In March, with the release of the Obama administration's road map for revamping ESEA, A Blueprint for Reform: The Reauthorization of the Elementary and Secondary School Act(the blueprint), the U.S. Department of Education outlined its proposal for overhauling the law.
The blueprint (available atwww2.ed.gov/policy/elsec/leg/blueprint) is divided into six sections: College- and Career-Ready Students; Great Teachers and Great Leaders; Meeting the Needs of English Learners and Other Diverse Learners; A Complete Education; Successful, Safe, and Healthy Students; and Fostering Innovation and Excellence.
Several elements of the blueprint have received resounding praise from educators and education organizations that say it offers a more flexible and less punitive policy vision. In a March 29 post on her Teacher Leaders Network blog, TeachMoore, veteran high school English teacher Renee Moore commends the blueprint's acknowledgement of "quality education as the birthright and key to equal opportunity for every citizen."
A focus on the needs of the whole child, not just academic success, and a rounded curriculum have been well received by ASCD leadership, as well. However, sections of the blueprint can get pretty thorny—particularly, those addressing merit pay, common core state standards, and using a competitive funding model.
Though it's too soon to tell how these issues will play out, teachers, administrators, researchers, experts, and other education stakeholders are keeping a watchful eye on how the debate around education reform is developing and seeking opportunities to insert their voices into the historic discussion.

Ready or Not

Instead of focusing on schools' ability to achieve adequate yearly progress (as required by NCLB), the blueprint sees preparing college- and career-ready students as the goal, with accountability based on student growth over time. No longer would federal law require only measurement of where students scored in a single year; instead, students would be assessed on both their status and their year-to-year growth.
The blueprint mandates that states report progress toward the goal of developing college- and career-ready graduates by collecting and disaggregating data on (among other measures) graduation rates, college enrollment rates, and the rate of college enrollment without need for remediation.
The college- and career-ready agenda requires states to either adopt the common core K–12 standards, created under the guidance of the National Governors Association and Council of Chief State School Officers, or develop their own standards in partnership with colleges and universities.
"Personally, I'm all for common standards," says Michael Smith, superintendent in Oakland, Ill. Smith notes that students in rural areas should have access to the same high-quality education as students in other areas. But he offers a reality check: "When things like this are dictated by the state or federal government, they invariably come with a financial cost that always seems to be dropped in our lap. Everyone has an idea how to 'fix' public education, but no one has a clue how to pay for it," he says.
But the Department of Education has its own reality check for states that don't play ball: states that adopt the common core standards have a leg up in their Race to the Top applications, and those that don't could face cuts to formula funding in 2015.
In another significant departure from NCLB, the blueprint is focused on turning around each state's lowest-performing 5 percent, or "Challenge" schools, and to a lesser extent, the next-lowest 5 percent, or "Warning" schools. Criticism of this approach includes claims the Department of Education is weakening accountability across the board and perpetuating school accountability measures based solely on reading and math tests.
In a March 22 post on the National Journal'sEducation blog, education expert Diane Ravitch warns that the blueprint is "still deeply rooted in the 'measure and punish' mentality of NCLB," echoing some educators' concerns that failing schools will continue to feel pressure to game the system to avoid punitive measures. Also, school choice advocates are disappointed that the blueprint removes transfer provisions and supplemental education services mandated under NCLB for students in schools that are failing to meet achievement targets.
On the other end of the spectrum, high-performing schools would have more flexibility than they did under NCLB to decide where to spend federal funding and what interventions to use.
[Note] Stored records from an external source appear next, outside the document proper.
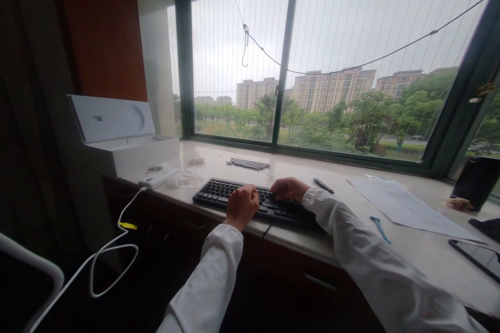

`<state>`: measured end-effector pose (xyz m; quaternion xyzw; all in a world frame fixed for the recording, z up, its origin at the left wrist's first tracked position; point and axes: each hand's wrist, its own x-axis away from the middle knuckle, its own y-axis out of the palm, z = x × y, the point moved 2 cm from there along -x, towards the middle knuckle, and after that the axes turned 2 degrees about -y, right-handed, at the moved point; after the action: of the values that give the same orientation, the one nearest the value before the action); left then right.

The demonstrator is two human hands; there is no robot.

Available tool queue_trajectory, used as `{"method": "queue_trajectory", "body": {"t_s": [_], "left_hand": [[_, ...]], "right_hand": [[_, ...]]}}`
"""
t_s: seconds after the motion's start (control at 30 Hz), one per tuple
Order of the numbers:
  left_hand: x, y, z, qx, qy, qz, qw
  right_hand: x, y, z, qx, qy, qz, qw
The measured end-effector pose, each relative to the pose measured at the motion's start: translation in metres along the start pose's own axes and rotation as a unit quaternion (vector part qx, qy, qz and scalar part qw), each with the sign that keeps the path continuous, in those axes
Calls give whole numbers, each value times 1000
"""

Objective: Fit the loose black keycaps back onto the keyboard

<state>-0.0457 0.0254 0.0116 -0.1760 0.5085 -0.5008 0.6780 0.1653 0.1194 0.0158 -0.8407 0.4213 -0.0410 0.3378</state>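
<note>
A black keyboard (219, 191) lies lengthwise on the light countertop, near its front edge. My left hand (242, 205) is over the keyboard's middle, its fingers curled in towards the palm. Just right of it, my right hand (288, 189) rests on the keys with bent fingers pointing down and left. Both hands are closed; what their fingertips hold, if anything, is hidden. Behind the keyboard lies a row of small dark pieces (248, 164), too small to name. A slim dark tool (323, 186) is beside my right wrist.
An open white box (133, 153) stands at the left, with a white device (157, 177) and plugged-in white cable (125, 208) before it. To the right are paper sheets (414, 208), a blue tool (380, 229) and a phone (478, 257). A window (285, 57) backs the counter.
</note>
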Motion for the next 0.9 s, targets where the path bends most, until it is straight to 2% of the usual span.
{"method": "queue_trajectory", "body": {"t_s": [0.3,0.57,0.73,0.9], "left_hand": [[0,2,-2,1,2,2,1000],[0,1,-1,-5,-11,-6,1000],[0,2,-1,2,-17,-14,1000],[-1,4,-3,2,-6,0,1000]], "right_hand": [[6,-6,-7,54,-15,-21,998],[5,-6,-5,131,-49,15,990],[8,-8,-6,159,-62,12,985],[10,-11,-15,229,-97,-11,969]]}}
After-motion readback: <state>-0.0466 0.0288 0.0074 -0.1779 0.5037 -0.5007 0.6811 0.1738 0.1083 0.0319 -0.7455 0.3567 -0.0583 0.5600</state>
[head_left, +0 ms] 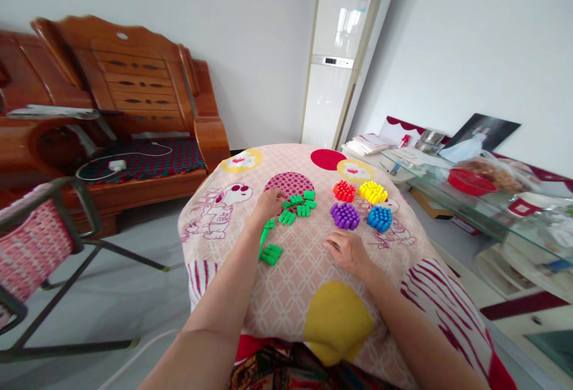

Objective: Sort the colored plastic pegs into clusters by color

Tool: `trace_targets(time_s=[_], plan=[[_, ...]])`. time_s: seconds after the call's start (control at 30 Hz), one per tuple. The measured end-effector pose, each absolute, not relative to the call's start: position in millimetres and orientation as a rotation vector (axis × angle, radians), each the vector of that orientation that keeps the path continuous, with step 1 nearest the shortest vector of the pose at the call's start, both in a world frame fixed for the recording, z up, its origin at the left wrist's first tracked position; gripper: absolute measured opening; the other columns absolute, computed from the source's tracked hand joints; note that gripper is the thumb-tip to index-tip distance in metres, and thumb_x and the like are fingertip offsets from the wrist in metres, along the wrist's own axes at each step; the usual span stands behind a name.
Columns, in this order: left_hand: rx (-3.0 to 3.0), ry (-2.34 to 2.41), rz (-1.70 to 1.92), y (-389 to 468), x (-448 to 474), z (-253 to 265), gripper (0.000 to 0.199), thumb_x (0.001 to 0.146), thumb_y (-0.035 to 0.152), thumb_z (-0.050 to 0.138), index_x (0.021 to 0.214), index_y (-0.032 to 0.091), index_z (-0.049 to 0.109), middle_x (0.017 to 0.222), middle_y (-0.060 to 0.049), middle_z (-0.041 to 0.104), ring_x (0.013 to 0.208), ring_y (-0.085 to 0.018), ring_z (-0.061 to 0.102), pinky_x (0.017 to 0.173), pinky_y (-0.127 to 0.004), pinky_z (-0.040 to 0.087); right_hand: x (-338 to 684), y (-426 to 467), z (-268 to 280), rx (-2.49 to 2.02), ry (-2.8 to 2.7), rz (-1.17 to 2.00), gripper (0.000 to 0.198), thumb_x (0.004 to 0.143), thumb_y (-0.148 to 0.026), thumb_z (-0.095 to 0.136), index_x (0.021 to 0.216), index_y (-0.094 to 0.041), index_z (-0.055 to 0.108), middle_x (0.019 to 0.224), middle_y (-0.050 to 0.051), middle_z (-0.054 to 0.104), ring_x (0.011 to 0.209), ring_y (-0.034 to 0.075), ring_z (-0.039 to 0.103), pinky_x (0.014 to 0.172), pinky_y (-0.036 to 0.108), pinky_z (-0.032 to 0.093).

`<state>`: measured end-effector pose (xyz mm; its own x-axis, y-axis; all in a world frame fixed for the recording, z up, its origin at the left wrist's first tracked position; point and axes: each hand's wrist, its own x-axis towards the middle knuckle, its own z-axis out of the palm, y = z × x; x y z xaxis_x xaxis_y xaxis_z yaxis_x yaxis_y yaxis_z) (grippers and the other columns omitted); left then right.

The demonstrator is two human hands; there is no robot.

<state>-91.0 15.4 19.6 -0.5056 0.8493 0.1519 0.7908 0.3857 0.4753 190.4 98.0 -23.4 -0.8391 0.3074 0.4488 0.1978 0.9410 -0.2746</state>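
My left hand [271, 203] is over the far left part of the table, fingertips pinched together beside small green plastic pieces [287, 217]. What sits between those fingertips, if anything, is too small to make out. The green pieces lie flat in short rows, and my left forearm hides part of another group [271, 254]. My right hand [348, 251] rests on the cloth with its fingers curled and nothing visible in them. Just beyond it stands a purple cluster [344, 215] of upright pieces. Red [344, 190], yellow [372, 192] and blue [379, 218] clusters stand close by.
A patterned cloth [286, 294] covers the round table. To the right is a glass-topped cabinet [452, 199] with a red bowl [472, 181], bags and papers. A wooden bench [134, 91] and a folding chair [36, 240] are on the left; a tall white unit [333, 61] stands behind.
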Motion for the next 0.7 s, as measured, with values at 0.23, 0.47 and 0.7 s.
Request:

More Numbers, Fewer Problems?

Throughout the blueprint, data have a big role to play in tracking student growth and evaluating educators. But how to best get those new data remains unknown. A lot of the blueprint "refers to, and indeed relies upon, more sophisticated student performance data systems which do not yet exist," Moore says.
The current data and accountability systems aren't keeping up with the new ways students are acquiring and using information, says Ann Etchison, executive director of Virginia ASCD.
"Ease of communication offers completely different learning environments than existed in the past, and the ubiquitous nature of information changes how students acquire knowledge and places more emphasis on what they do with content," Etchison explains. "If ESEA intends to hold students and educators accountable for this kind of learning, accountability systems must evolve to include the meaningful assessment of these thinking skills and processes."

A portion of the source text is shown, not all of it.